On peut comprendre que la standardisation de certaines pièces ne plaise pas aux motoristes et que Ferrari soit tentée de ne pas suivre une telle dynamique, mais pourquoi quitter un championnat où la manière dont l’argent est distribué garantit d’être bénéficiaire ?
Le département voitures de route fonctionne très bien pour le Cheval Cabré mais les pertes seraient conséquentes, du moins tant que l’argent est distribué de cette façon. Ferrari pourrait proférer une menace réelle de quitter la F1 si les primes étaient modifiées et que ces millions ne lui parvenaient plus. Et c’est sûrement la raison pour laquelle la prime n’est pas retirée...
En attendant, que penser d’une telle menace ? Ferrari n’a nulle part où aller en compétition. Aucune destination qui lui apport autant que la Formule 1, en dépit des frais engagés.
La Formule E ne serait pas porteuse en termes d’audience, et encore moins en termes de marketing et communication. Bien qu’elle ne coûte pas cher, elle ne représente ni le luxe que Ferrari représente, ni les moteurs thermiques qui restent chers au constructeur, toujours très attaché à son emblématique V12.
Le WEC traverse une période difficile et malgré les vieux succès de la Ferrari 333 SP, le constructeur italien devrait reprendre à zéro pour un programme qui n’est pas encore défini. Quant aux autres formules, elles sont toutes monotypes et donc marquées par la standardisation tant refusée par Ferrari.
Enfin, quoiqu’en dise Marchionne, il serait difficile de créer un championnat qui représente un intérêt commercial pour des partenaires et sportif pour les fans, sans fédération, tout en attirant des acteurs de la F1 comme Mercedes dans son sillage.

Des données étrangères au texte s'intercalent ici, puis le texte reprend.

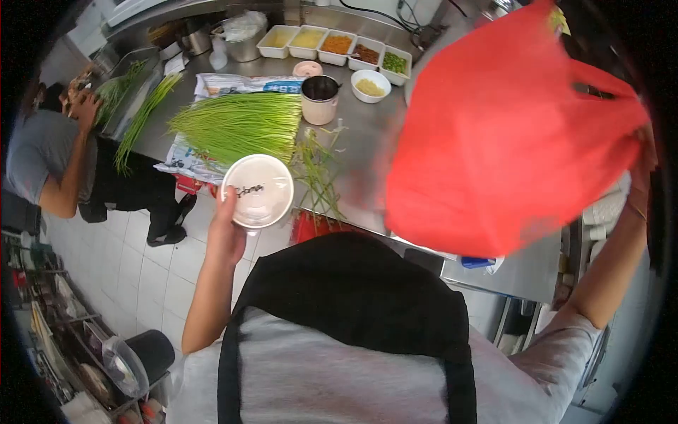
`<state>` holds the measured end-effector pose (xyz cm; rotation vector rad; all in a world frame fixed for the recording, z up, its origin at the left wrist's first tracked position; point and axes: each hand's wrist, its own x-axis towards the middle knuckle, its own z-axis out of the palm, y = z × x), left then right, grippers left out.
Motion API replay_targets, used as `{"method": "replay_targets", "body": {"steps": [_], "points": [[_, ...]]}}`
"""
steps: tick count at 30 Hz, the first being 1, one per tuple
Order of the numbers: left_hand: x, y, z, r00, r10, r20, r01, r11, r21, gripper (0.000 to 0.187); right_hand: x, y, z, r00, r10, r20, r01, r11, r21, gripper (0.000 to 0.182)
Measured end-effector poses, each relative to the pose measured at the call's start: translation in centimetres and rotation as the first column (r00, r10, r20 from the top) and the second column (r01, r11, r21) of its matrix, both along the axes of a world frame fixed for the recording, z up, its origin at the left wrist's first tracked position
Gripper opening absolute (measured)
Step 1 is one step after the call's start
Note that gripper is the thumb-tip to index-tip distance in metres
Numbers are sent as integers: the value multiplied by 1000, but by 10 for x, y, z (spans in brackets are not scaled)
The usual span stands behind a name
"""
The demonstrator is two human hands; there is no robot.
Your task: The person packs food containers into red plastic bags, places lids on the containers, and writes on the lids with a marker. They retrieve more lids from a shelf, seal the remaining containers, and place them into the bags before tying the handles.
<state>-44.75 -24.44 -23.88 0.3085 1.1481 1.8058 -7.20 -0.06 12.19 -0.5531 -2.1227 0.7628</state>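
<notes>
My left hand (224, 233) holds a round white lidded container (257, 191) with black writing on its lid, out in front of my chest near the counter's edge. My right hand (641, 166) is raised at the far right and grips a red plastic bag (505, 134) by its handle. The bag hangs open and blurred over the right side of the steel counter (367, 134). I wear a grey shirt and a black apron.
A pile of green chives (240, 126) lies on paper, with a dark-rimmed pot (320, 99) beside it. White trays of ingredients (337, 45) and a white bowl (371, 85) stand at the back. Another person in grey (53, 159) stands at the left. Shelves with utensils are at bottom left.
</notes>
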Motion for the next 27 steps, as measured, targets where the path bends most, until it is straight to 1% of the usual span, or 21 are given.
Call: {"method": "replay_targets", "body": {"steps": [1,3,4,5,6,8,9,10,11,12,15,16,17,18,19,20,21,23,25,27], "points": [[9,10,-4,997,-66,31,66,998,2,49,15,-5,15,999,-31,-15,32,997,73,38],[33,34,-14,982,-159,103,162,987,-23,50,49,-9,31,996,-69,-54,77,985,152,36],[50,49,-18,967,-214,141,220,975,-30,50,68,-12,38,994,-76,-76,87,984,158,39],[72,62,-9,950,-261,170,273,961,-51,54,85,-17,43,992,-83,-98,99,981,165,42],[83,74,-17,944,-274,184,290,955,-64,54,99,-22,44,985,-105,-137,121,986,117,44],[101,102,-53,936,-287,204,310,946,-93,55,121,-27,39,965,-137,-224,145,989,20,48],[109,115,-70,948,-264,180,282,956,-81,55,162,-10,40,944,-309,-120,318,946,69,49],[115,125,-84,975,-213,67,219,969,-111,54,203,8,42,883,-470,-12,467,875,129,51],[120,134,-96,986,-159,-47,151,980,-129,54,240,16,38,855,-519,12,517,853,76,53],[127,142,-101,982,-96,-163,73,987,-141,54,269,27,30,833,-552,32,552,834,18,53],[144,156,-78,967,-34,-253,8,994,-105,52,346,59,-11,810,-585,48,579,783,-229,53],[146,159,-77,940,-36,-339,-7,992,-125,51,365,71,-28,802,-596,45,582,762,-283,53],[146,162,-77,906,-31,-422,-35,988,-147,51,377,78,-46,792,-609,45,594,749,-293,53],[144,161,-77,865,-21,-502,-76,982,-172,51,381,87,-63,727,-686,-22,649,698,-303,53],[143,157,-78,830,-30,-557,-92,978,-190,48,435,118,-79,753,-655,56,644,716,-270,51],[143,153,-81,839,23,-544,-124,981,-149,47,439,126,-96,715,-699,-7,666,685,-296,47],[144,151,-83,844,73,-531,-153,982,-109,47,484,157,-108,725,-689,6,644,674,-362,46],[143,141,-82,834,144,-532,-205,977,-55,47,497,183,-129,595,-804,1,746,552,-374,46],[140,126,-72,809,191,-556,-263,963,-52,48,580,246,-160,598,-801,22,745,545,-384,46],[138,113,-61,781,229,-582,-316,947,-51,48,604,283,-183,565,-825,6,754,513,-411,46]]}}
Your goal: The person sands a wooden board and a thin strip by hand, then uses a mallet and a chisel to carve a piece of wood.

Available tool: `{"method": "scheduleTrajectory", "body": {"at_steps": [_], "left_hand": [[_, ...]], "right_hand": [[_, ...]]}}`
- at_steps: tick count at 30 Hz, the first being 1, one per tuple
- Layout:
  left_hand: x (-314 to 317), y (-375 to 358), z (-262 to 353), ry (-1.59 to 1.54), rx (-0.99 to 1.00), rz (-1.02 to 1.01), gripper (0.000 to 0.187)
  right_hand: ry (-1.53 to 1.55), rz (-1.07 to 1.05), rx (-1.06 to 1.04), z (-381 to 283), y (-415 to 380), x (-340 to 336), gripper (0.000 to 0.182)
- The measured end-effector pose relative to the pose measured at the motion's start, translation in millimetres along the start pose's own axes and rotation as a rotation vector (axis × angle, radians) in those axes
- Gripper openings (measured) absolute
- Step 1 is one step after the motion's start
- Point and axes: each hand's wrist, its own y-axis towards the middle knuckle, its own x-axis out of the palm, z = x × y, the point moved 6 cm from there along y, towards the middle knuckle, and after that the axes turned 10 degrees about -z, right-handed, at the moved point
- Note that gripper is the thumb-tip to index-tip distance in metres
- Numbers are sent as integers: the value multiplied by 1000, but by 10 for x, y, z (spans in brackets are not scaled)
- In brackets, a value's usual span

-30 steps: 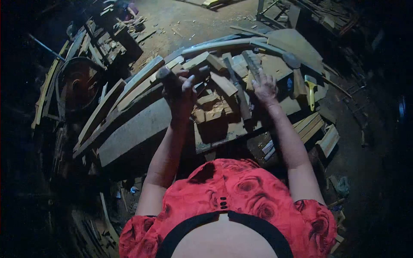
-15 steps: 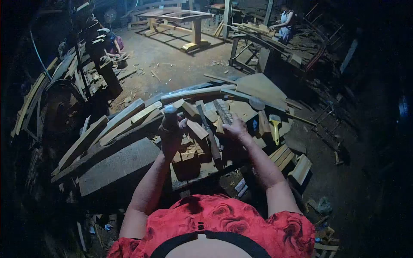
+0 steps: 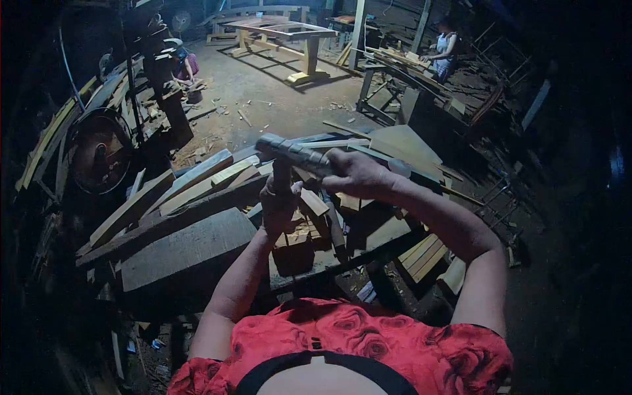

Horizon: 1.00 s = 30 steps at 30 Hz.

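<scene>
My left hand (image 3: 280, 201) is wrapped round an upright tool handle (image 3: 282, 172) whose top is near the middle of the view. Raised to the right of it, my right hand (image 3: 359, 172) grips a ridged, light-coloured piece (image 3: 299, 153), held slantwise. The far end of this piece overlaps the top of the handle; whether they touch is unclear. Below both hands lie cut wood blocks (image 3: 299, 234) and a dark rod-like tool (image 3: 334, 227) on the cluttered workbench.
Long wood strips (image 3: 131, 207) and a wide board (image 3: 191, 247) lie at the left. A round disc machine (image 3: 100, 151) stands beyond. A wooden frame table (image 3: 283, 27) is at the back. One person (image 3: 444, 49) stands at a far bench; another (image 3: 186, 66) crouches at far left.
My right hand has lifted the ridged piece from the right and brought it left, over the handle in my left hand. The view has shifted slightly.
</scene>
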Motion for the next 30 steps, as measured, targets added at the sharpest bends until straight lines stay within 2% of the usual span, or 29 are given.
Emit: {"method": "scheduleTrajectory", "body": {"at_steps": [3,4,6,7,9,10,12,14,16,20,22,25,29,30], "left_hand": [[-17,-11,21,-235,-108,-40,20],[-14,-7,15,-237,-110,-38,20],[-24,-4,72,-70,-17,-18,21],[-10,-16,40,-71,-20,-14,21],[-3,6,7,-195,-78,-42,24],[-53,23,64,-193,-77,-38,24],[-106,42,197,-77,-106,-141,38],[-20,1,44,-75,-161,-179,41],[16,7,-9,-241,-173,-203,45],[-23,11,69,-142,-116,-151,49],[-65,40,180,-38,-1,-108,37],[-108,52,297,153,70,-72,40],[-128,31,334,154,25,-98,40],[-106,21,245,16,-18,-102,38]], "right_hand": [[-237,220,-181,-226,-29,-439,43],[23,325,-283,-314,-75,-551,41],[527,403,-403,-500,-168,-616,34],[525,399,-403,-489,-163,-571,34],[106,434,-481,-573,-180,-479,26],[-134,280,-234,-533,-103,-344,28],[-305,125,-184,-411,-35,-134,33],[-252,121,-158,-360,-37,-90,36],[-201,114,-134,-344,-29,-81,38],[-124,80,-88,-273,0,-27,42],[-121,70,-77,-261,7,-10,42],[-255,132,-161,-327,-16,-16,42],[-363,137,-156,-368,-46,-119,44],[-428,141,-156,-403,-43,-171,42]]}}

La présence de Ferrari ne garantirait en rien que ce championnat parallèle, chimère des italiens depuis de longues années, puisse rivaliser avec la Formule 1 en termes de popularité, si tant est qu’il fasse mieux au niveau du spectacle !
Bien qu’il paraisse logique pour Sergio Marchionne d’emboîter le pas de ses illustres prédécesseurs chez Ferrari, il est évident que la menace ne va pas prendre autant qu’elle le faisait face à Bernie Ecclestone.
D’autant que si elle était compréhensible face aux penchants dictatoriaux de Tonton Bernie, elle paraît beaucoup plus arrogante face au dialogue ouvert par Ross Brawn, qui semble totalement prêt à faire le maximum pour satisfaire tout le monde.